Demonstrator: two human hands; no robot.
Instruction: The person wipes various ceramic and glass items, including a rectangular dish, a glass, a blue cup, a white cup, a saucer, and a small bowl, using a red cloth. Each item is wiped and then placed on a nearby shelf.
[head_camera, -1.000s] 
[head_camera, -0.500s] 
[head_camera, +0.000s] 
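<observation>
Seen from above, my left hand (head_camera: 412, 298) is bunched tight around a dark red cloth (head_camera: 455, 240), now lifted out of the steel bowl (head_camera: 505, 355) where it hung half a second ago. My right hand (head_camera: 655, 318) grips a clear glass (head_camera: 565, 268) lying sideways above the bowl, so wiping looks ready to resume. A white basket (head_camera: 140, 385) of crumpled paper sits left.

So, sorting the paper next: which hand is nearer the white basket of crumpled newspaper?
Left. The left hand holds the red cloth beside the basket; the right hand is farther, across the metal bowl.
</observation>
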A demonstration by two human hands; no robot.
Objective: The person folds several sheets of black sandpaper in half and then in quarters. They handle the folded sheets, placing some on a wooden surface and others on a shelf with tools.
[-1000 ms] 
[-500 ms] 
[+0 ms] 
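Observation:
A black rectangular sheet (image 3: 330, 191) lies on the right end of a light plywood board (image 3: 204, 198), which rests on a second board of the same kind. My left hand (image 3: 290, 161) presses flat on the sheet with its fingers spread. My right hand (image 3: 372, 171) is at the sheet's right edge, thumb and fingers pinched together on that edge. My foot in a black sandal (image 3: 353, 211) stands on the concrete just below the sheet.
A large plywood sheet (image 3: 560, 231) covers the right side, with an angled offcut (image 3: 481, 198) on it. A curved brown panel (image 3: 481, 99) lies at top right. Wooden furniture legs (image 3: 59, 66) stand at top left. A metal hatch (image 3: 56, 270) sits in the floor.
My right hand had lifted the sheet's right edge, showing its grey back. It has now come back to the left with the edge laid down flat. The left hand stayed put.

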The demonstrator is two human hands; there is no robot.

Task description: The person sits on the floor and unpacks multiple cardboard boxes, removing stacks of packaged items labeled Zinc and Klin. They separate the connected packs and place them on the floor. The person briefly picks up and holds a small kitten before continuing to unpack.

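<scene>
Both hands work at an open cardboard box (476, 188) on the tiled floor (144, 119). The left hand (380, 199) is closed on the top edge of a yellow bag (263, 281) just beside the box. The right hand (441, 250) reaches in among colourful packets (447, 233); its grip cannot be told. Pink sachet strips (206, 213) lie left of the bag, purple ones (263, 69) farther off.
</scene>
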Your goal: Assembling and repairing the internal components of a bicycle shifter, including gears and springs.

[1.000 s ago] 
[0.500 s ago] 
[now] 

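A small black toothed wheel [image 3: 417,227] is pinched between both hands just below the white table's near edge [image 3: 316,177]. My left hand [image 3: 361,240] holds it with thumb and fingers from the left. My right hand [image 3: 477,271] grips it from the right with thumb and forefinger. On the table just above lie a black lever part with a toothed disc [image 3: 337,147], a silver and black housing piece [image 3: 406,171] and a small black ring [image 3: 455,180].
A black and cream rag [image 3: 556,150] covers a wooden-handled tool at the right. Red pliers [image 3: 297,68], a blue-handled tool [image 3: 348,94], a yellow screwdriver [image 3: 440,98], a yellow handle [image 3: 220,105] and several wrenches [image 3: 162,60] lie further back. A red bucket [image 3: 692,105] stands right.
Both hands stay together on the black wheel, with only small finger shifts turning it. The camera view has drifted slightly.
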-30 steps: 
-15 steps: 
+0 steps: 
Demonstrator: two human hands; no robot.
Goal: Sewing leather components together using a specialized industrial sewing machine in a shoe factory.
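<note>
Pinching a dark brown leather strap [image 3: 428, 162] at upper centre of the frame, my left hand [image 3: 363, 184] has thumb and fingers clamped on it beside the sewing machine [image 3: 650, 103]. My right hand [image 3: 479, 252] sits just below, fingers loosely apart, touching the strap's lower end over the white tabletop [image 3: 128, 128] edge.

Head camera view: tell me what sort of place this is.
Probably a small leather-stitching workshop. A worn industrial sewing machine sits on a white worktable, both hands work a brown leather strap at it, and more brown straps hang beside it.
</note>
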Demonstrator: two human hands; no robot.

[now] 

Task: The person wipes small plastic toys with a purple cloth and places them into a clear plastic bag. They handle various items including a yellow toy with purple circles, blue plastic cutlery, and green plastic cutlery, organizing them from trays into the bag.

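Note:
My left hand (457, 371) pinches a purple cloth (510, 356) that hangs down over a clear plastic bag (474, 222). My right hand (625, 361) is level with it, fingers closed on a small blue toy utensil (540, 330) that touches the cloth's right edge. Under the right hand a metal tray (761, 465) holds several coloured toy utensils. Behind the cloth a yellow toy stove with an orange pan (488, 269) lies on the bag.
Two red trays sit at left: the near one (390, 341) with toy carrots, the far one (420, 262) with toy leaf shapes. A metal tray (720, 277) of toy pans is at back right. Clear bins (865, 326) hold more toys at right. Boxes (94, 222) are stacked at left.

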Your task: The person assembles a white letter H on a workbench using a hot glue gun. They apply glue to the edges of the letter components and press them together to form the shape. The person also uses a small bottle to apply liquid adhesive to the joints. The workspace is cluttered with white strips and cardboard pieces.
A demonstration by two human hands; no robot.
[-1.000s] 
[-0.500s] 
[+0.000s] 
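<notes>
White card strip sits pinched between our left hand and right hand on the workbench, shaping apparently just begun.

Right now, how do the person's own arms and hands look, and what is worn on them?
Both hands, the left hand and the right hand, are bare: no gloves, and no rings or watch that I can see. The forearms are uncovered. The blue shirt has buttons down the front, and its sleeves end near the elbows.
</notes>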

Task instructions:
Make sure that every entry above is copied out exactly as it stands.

Solved exercise:
Demonstrator: two human hands; no robot.
Instruction: The person wipes various ceramic and glass items, including a rectangular dish, a glass, a blue cup, a white cup, a saucer, and a small bowl, using a red cloth. Each item is wiped and then placed on a nearby shelf.
[head_camera, -1.000s] 
[head_camera, -0.500s] 
[head_camera, +0.000s] 
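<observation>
Seen from above, my left hand (head_camera: 412, 298) is bunched tight around a dark red cloth (head_camera: 455, 240), now lifted out of the steel bowl (head_camera: 505, 355) where it hung half a second ago. My right hand (head_camera: 655, 318) grips a clear glass (head_camera: 565, 268) lying sideways above the bowl, so wiping looks ready to resume. A white basket (head_camera: 140, 385) of crumpled paper sits left.

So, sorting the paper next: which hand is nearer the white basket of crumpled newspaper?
Left. The left hand holds the red cloth beside the basket; the right hand is farther, across the metal bowl.
</observation>
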A demonstration by two human hands; no robot.
Objective: The person folds several sheets of black sandpaper in half and then in quarters. They handle the folded sheets, placing some on a wooden surface and others on a shelf with tools.
[-1000 ms] 
[-500 ms] 
[+0 ms] 
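Observation:
A black rectangular sheet (image 3: 330, 191) lies on the right end of a light plywood board (image 3: 204, 198), which rests on a second board of the same kind. My left hand (image 3: 290, 161) presses flat on the sheet with its fingers spread. My right hand (image 3: 372, 171) is at the sheet's right edge, thumb and fingers pinched together on that edge. My foot in a black sandal (image 3: 353, 211) stands on the concrete just below the sheet.
A large plywood sheet (image 3: 560, 231) covers the right side, with an angled offcut (image 3: 481, 198) on it. A curved brown panel (image 3: 481, 99) lies at top right. Wooden furniture legs (image 3: 59, 66) stand at top left. A metal hatch (image 3: 56, 270) sits in the floor.
My right hand had lifted the sheet's right edge, showing its grey back. It has now come back to the left with the edge laid down flat. The left hand stayed put.
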
The demonstrator is two human hands; there is no robot.

Task description: The person sits on the floor and unpacks multiple cardboard boxes, removing stacks of packaged items labeled Zinc and Klin. They separate the connected packs and place them on the floor. The person briefly picks up and holds a small kitten before continuing to unpack.

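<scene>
Both hands work at an open cardboard box (476, 188) on the tiled floor (144, 119). The left hand (380, 199) is closed on the top edge of a yellow bag (263, 281) just beside the box. The right hand (441, 250) reaches in among colourful packets (447, 233); its grip cannot be told. Pink sachet strips (206, 213) lie left of the bag, purple ones (263, 69) farther off.
</scene>
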Your goal: Assembling and repairing the internal components of a bicycle shifter, including gears and springs.

[1.000 s ago] 
[0.500 s ago] 
[now] 

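A small black toothed wheel [image 3: 417,227] is pinched between both hands just below the white table's near edge [image 3: 316,177]. My left hand [image 3: 361,240] holds it with thumb and fingers from the left. My right hand [image 3: 477,271] grips it from the right with thumb and forefinger. On the table just above lie a black lever part with a toothed disc [image 3: 337,147], a silver and black housing piece [image 3: 406,171] and a small black ring [image 3: 455,180].
A black and cream rag [image 3: 556,150] covers a wooden-handled tool at the right. Red pliers [image 3: 297,68], a blue-handled tool [image 3: 348,94], a yellow screwdriver [image 3: 440,98], a yellow handle [image 3: 220,105] and several wrenches [image 3: 162,60] lie further back. A red bucket [image 3: 692,105] stands right.
Both hands stay together on the black wheel, with only small finger shifts turning it. The camera view has drifted slightly.
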-30 steps: 
-15 steps: 
+0 steps: 
Demonstrator: two human hands; no robot.
Goal: Sewing leather components together using a specialized industrial sewing machine in a shoe factory.
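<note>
Pinching a dark brown leather strap [image 3: 428, 162] at upper centre of the frame, my left hand [image 3: 363, 184] has thumb and fingers clamped on it beside the sewing machine [image 3: 650, 103]. My right hand [image 3: 479, 252] sits just below, fingers loosely apart, touching the strap's lower end over the white tabletop [image 3: 128, 128] edge.

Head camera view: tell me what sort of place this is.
Probably a small leather-stitching workshop. A worn industrial sewing machine sits on a white worktable, both hands work a brown leather strap at it, and more brown straps hang beside it.
</note>
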Demonstrator: two human hands; no robot.

[now] 

Task: The person wipes small plastic toys with a purple cloth and places them into a clear plastic bag. They handle various items including a yellow toy with purple circles, blue plastic cutlery, and green plastic cutlery, organizing them from trays into the bag.

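Note:
My left hand (457, 371) pinches a purple cloth (510, 356) that hangs down over a clear plastic bag (474, 222). My right hand (625, 361) is level with it, fingers closed on a small blue toy utensil (540, 330) that touches the cloth's right edge. Under the right hand a metal tray (761, 465) holds several coloured toy utensils. Behind the cloth a yellow toy stove with an orange pan (488, 269) lies on the bag.
Two red trays sit at left: the near one (390, 341) with toy carrots, the far one (420, 262) with toy leaf shapes. A metal tray (720, 277) of toy pans is at back right. Clear bins (865, 326) hold more toys at right. Boxes (94, 222) are stacked at left.
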
Your task: The person assembles a white letter H on a workbench using a hot glue gun. They apply glue to the edges of the letter components and press them together to form the shape. The person also uses a small bottle to apply liquid adhesive to the joints. The workspace is cluttered with white strips and cardboard pieces.
A demonstration by two human hands; no robot.
[-1.000s] 
[-0.500s] 
[+0.000s] 
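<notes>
White card strip sits pinched between our left hand and right hand on the workbench, shaping apparently just begun.

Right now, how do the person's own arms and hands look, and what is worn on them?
Both hands, the left hand and the right hand, are bare: no gloves, and no rings or watch that I can see. The forearms are uncovered. The blue shirt has buttons down the front, and its sleeves end near the elbows.
</notes>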

This output contains the full answer.